Jong en mooi en besmet
(een gedicht over covid 19 van Jolies Heij, beeld Ernst Barlach)

Jong en mooi en besmet
Wij zijn het stille leger. In ons andere leven voerden wij
het hoogste woord. Onze toekomst was meer dan een stip
aan de horizon, het was een wildwaterbaan zonder hindernissen.
We deden ons te goed aan chocoladebergen en wisten de regenboog
vast te pinnen om de pot op te halen. Nu ontbeer ik de kracht
om zelfs maar m’n arm te strekken. Er hield iets in mij huis
dat deuren intrapte, de fundamenten met een bijl vergruisde
de longen in brand stak en het vuur zoog alle adem weg.
De papieren voor het gouden verschiet tot as, het paspoort
tot het voorland verscheurd, mijn beste jaren als sieraden
verbeurd. In één nacht oud geworden. Uitgewoond.
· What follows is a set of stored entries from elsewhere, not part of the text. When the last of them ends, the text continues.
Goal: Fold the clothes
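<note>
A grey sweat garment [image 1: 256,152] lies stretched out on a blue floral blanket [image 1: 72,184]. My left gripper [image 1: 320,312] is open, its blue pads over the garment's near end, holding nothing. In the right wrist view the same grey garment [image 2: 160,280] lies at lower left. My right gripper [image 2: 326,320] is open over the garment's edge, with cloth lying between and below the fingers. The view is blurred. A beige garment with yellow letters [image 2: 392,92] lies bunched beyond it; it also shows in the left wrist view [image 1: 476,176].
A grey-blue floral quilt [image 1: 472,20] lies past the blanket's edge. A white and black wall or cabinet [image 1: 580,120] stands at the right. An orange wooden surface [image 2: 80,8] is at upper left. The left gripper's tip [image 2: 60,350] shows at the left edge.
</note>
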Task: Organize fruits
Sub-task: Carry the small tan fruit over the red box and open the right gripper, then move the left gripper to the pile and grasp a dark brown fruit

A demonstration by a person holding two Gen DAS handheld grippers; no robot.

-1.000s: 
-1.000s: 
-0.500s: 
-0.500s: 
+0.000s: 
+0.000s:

Het lichaam staat op de waakvlam, de geest op stand by
koersend in een dichte mist. Ik ben niet in levensgevaar, ik ben
toch jong en fit? Maar de moeheid verplettert me, pijn is mijn
vijfde ledemaat. Was ik maar tachtig, dan had ik geleefd
had het virus me zacht over de rand geduwd. En mij verlaten.